Die mit der Internationalisierung und Globalisierung der Wirtschaft einhergehende Festsetzung englischer Fachbegriffe als Norm und deren Verwendung auch in der Verkehrssprache im deutschen Wirtschaftsraum empfinden inzwischen nicht nur zahlreiche Kleinaktionäre als unangenehm. Auch große Teile der Bevölkerung sehen schon Gefahren für die deutsche Sprachkultur.

Der mitunter als unmotiviert und unpassend wahrgenommene Einsatz englischer Wörter formt keineswegs eine sich entwickelnde eigene Sprache oder Kunstsprache, da keine allgemein verbindlichen grammatischen Regeln oder auch nur eine Grundübereinkunft über die Verwendung, Grammatik und Orthographie bestehen. Beispiele: „Ich habe gedownloadet“ wird genauso häufig verwendet wie „Ich habe downgeloadet“, der deutsche Ausdruck wäre hingegen „Ich habe heruntergeladen“. Die URL (wegen die Internetadresse) wird fast ebenso häufig gesagt wie der URL (wegen der als maskulin empfundenen Endung von locator), wenn von der normierten Einheitsform einer Internetadresse gesprochen wird, obwohl heute das Kürzel URI als richtiger angesehen wird.

Andere Länder

Diese Entwicklung ist allerdings nicht auf Deutschland oder den deutschsprachigen Raum beschränkt. Seit Präsident Charles de Gaulle versucht man in Frankreich, den Einfluss von Anglizismen auf die französische Sprache – das sog. „Franglais“ – mit immer neuen Gesetzen einzudämmen, zuletzt durch die loi Toubon, benannt nach dem damaligen Minister für Kultur und die Frankophonie. Allerdings zeigt sich, dass solche Bemühungen selbst in einem zentralistischen Staat wie Frankreich in vielen Fällen vergeblich sind. Ähnliche Sprachschutzgesetze bestehen auch in Lettland, Litauen, Polen, Rumänien, Slowenien, Tschechien und Ungarn und werden in weiteren Ländern diskutiert. In den genannten Ländern beziehen sich die gesetzlichen Regelungen zum Teil nur auf die öffentliche Verwaltung, werden aber auch an den Verbraucherschutz gekoppelt, so dass z. B. Verträge und Bedienungsanleitungen immer auch in der Landessprache vorliegen müssen und nur die Fassung in der Landessprache Rechtskraft besitzt.

Diskussionsstand

Menschen, die dem Gebrauch englischer Begriffe gelassener gegenüberstehen, vertreten die Auffassung, viele Dinge könne man im Deutschen nicht ebenso gut ausdrücken. Zudem sei Sprache ein lebendiger Organismus, der ständigen Einflüssen und Veränderungen unterworfen sei, während der Versuch der „Reinhaltung“ ein Verharren beim Vergangenen sei.

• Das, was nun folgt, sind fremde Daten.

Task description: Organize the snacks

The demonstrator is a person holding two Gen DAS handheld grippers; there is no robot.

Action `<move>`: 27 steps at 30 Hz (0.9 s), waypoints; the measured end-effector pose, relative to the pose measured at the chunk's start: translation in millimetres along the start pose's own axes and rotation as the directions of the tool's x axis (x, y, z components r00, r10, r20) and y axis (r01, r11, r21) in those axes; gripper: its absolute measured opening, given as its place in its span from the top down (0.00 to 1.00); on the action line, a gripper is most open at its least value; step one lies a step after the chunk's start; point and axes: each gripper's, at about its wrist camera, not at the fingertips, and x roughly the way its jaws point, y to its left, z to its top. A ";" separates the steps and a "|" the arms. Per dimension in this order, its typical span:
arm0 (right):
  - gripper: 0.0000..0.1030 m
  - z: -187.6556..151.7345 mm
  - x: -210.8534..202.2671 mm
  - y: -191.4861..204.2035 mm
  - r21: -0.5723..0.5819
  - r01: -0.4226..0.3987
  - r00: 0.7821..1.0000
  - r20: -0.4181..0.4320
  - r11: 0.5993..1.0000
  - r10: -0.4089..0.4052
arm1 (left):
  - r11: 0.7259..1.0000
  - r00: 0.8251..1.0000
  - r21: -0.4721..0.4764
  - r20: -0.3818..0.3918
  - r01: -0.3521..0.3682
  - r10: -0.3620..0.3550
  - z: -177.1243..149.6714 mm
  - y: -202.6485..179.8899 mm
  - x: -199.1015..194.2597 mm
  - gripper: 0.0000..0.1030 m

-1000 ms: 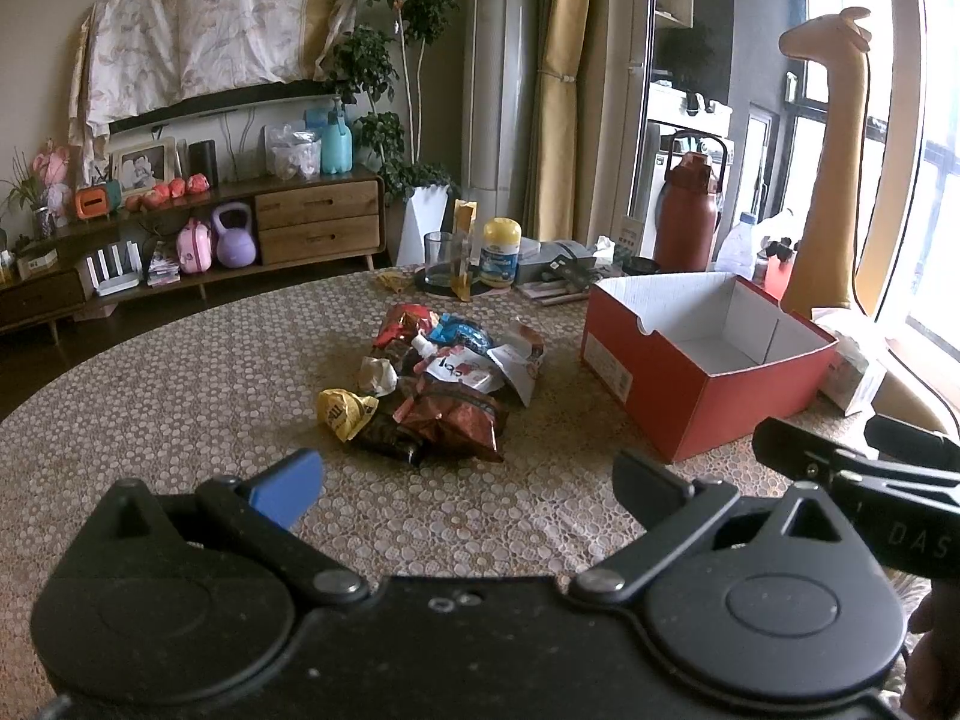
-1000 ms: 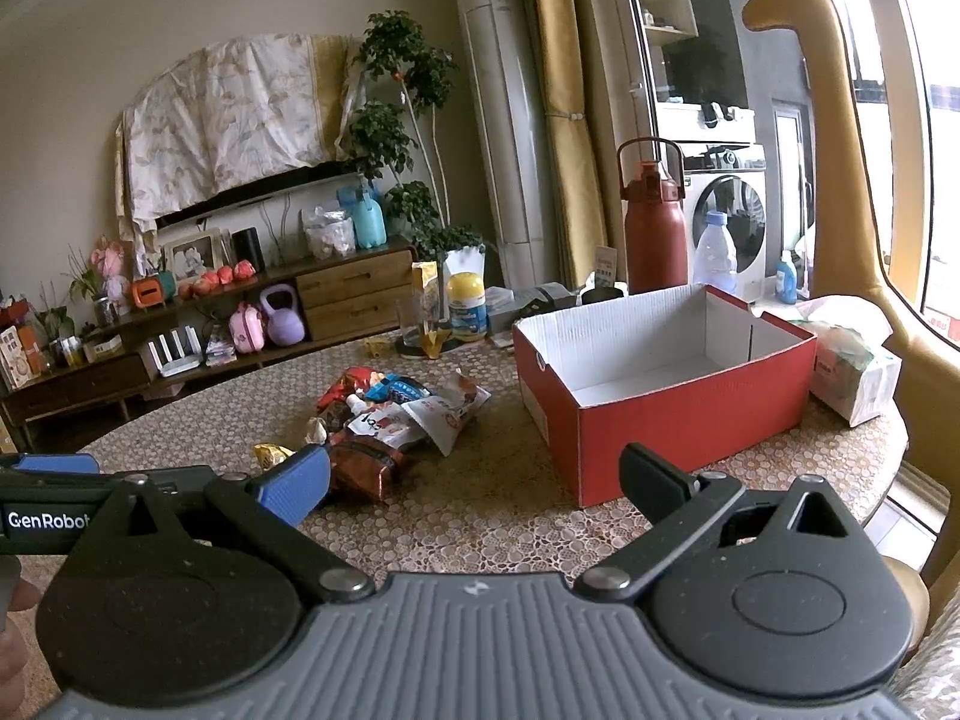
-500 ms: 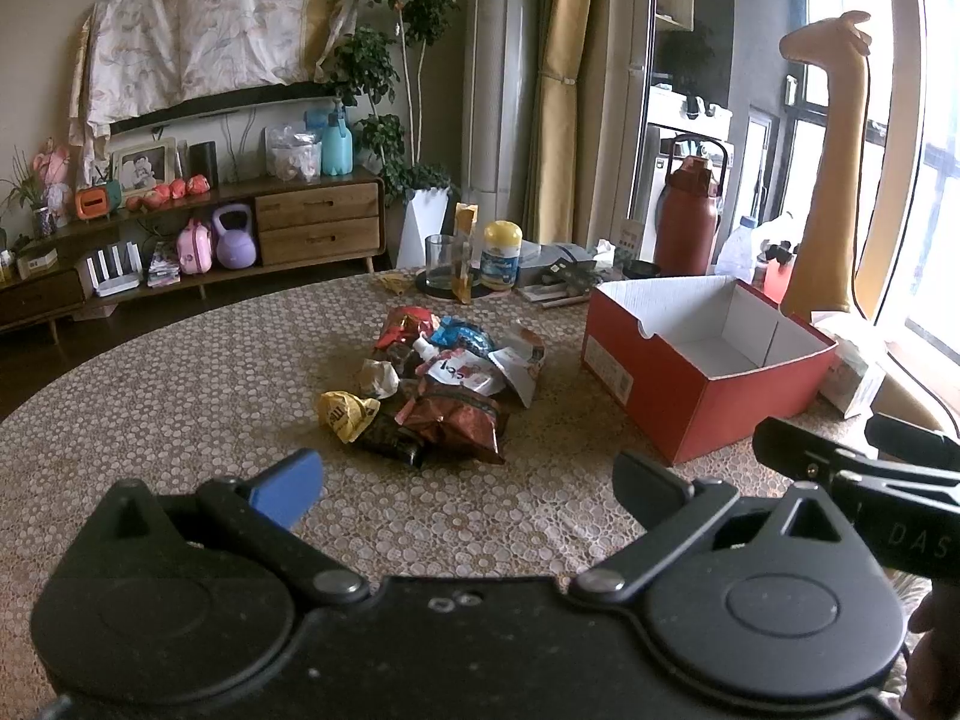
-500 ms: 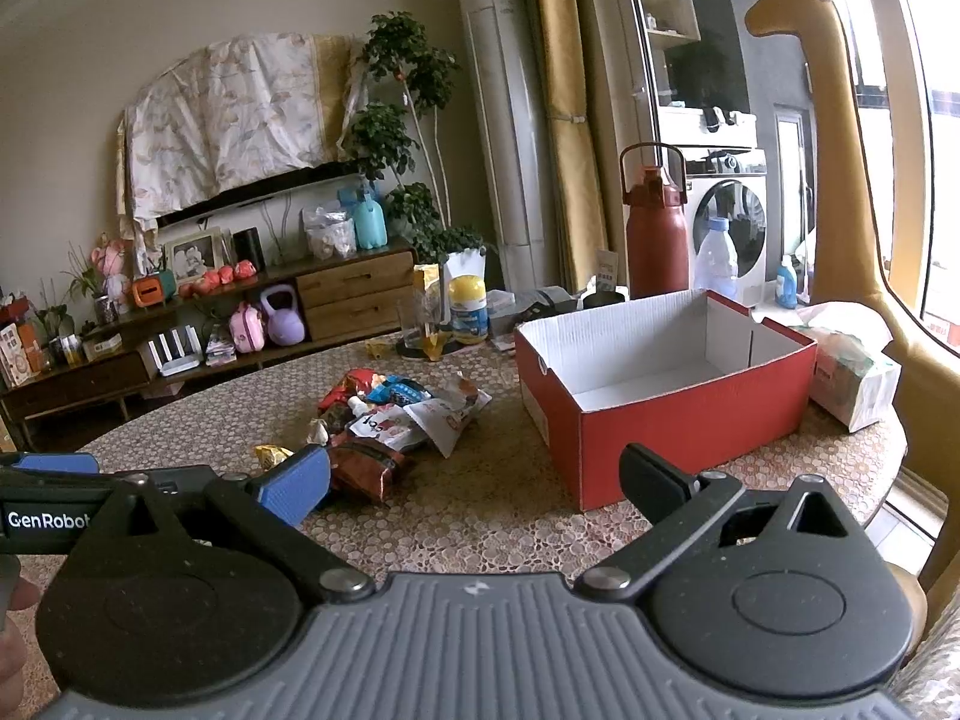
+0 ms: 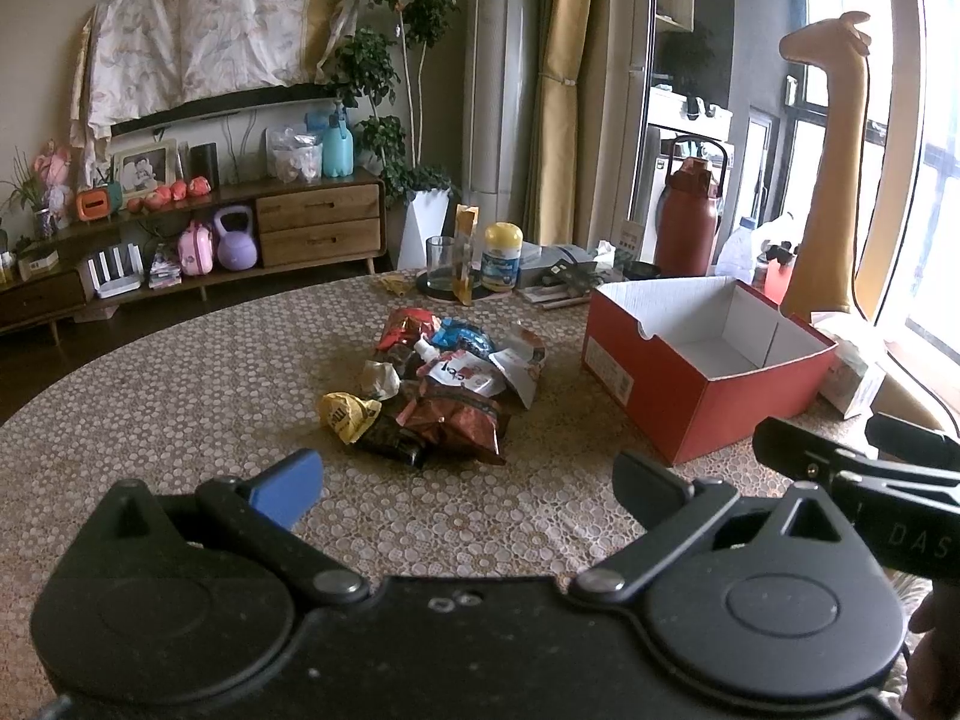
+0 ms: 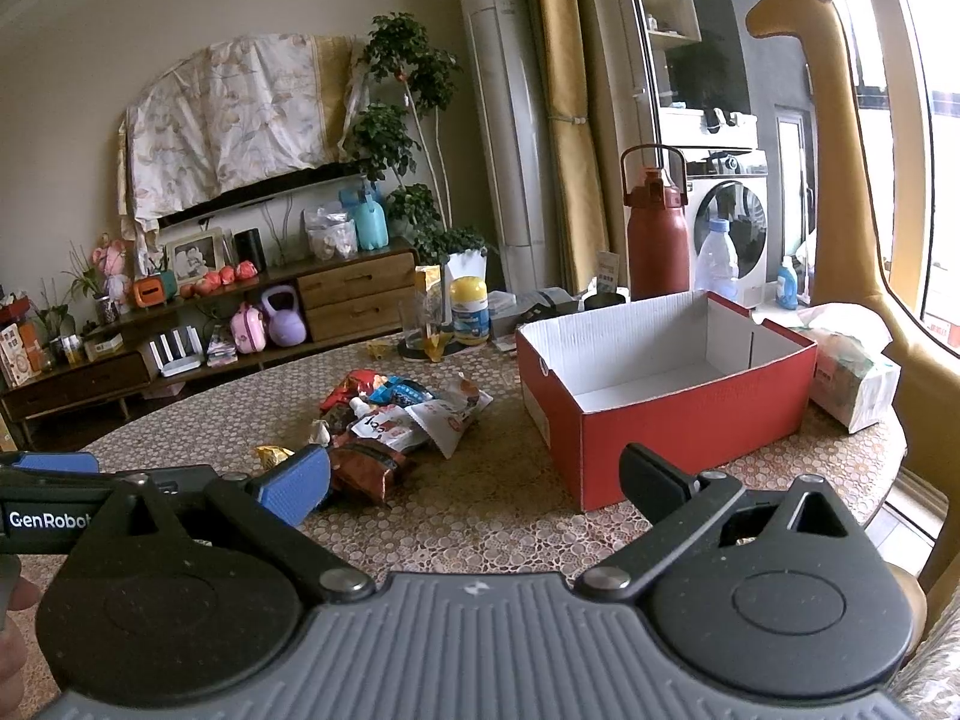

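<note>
Snack pile (image 5: 441, 387) beside red box (image 5: 708, 372); "GenRobot" left gripper (image 5: 468, 480), both jaws apart

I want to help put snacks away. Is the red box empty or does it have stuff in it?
Empty. The red box has no lid on, and only its bare white floor and walls show. The snacks lie piled on the table beside it.

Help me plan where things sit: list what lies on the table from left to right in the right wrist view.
Snack pile → red box → tissue pack.
</note>
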 end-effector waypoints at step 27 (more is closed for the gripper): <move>0.00 4.3 85.0 18.2 -0.147 -0.149 0.984 -0.117 0.978 0.132 | 0.991 0.998 -0.131 -0.048 -0.037 0.031 7.4 61.9 56.5 0.00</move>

Denglisch-Kritiker vertreten demgegenüber die Auffassung, dass man mit ein bisschen Nachdenken dieselben Dinge auch auf Deutsch ausdrücken könne. Zudem fordern einige Vertreter dieser Gruppe eine Reinheit der deutschen Sprache, die es vor äußeren Einflüssen zu bewahren gelte.

Denglisch-Befürworter halten es für positiv, dass neu entstandene Begriffe, etwa in der Technik, international einheitlich verwendet werden. Gerade im Internet fördere dies die Verständlichkeit. Für Menschen, die Fremdsprachen erlernen oder sprechen, stelle es eine große Erleichterung dar, wenn neue Begriffe (Neologismen) nicht übersetzt werden müssen. Wirtschaftsräume, die sich sprachlich dem vorherrschenden angloamerikanischen Sprachraum anpassen, genössen Wettbewerbsvorteile gegenüber isolierten Sprachräumen, was letzendlich Arbeitsplätze sichere.

Gemäßigtere Kritiker akzeptieren generell, dass sich mit wachsender Mobilität der Menschen auch die Sprachen vermischen. Sie geben aber zu bedenken, dass es der Alphabetisierung nicht gerade dienlich sei, wenn die bei Ausländern durchaus geschätzte lautgerechte Schreibung des Deutschen aufgeweicht werde, weil beispielsweise englische Wörter (wo es kaum eindeutige Beziehungen zwischen Schreibweise und Aussprache gibt) unverändert übernommen würden (siehe computer vs. „Kompjuter“ u. a.). Bei Begriffen aus Sprachen mit nichtlateinischen Schriften (z. B. Griechisch, Russisch, Japanisch) werde schließlich auch nicht die Originalschreibung beibehalten.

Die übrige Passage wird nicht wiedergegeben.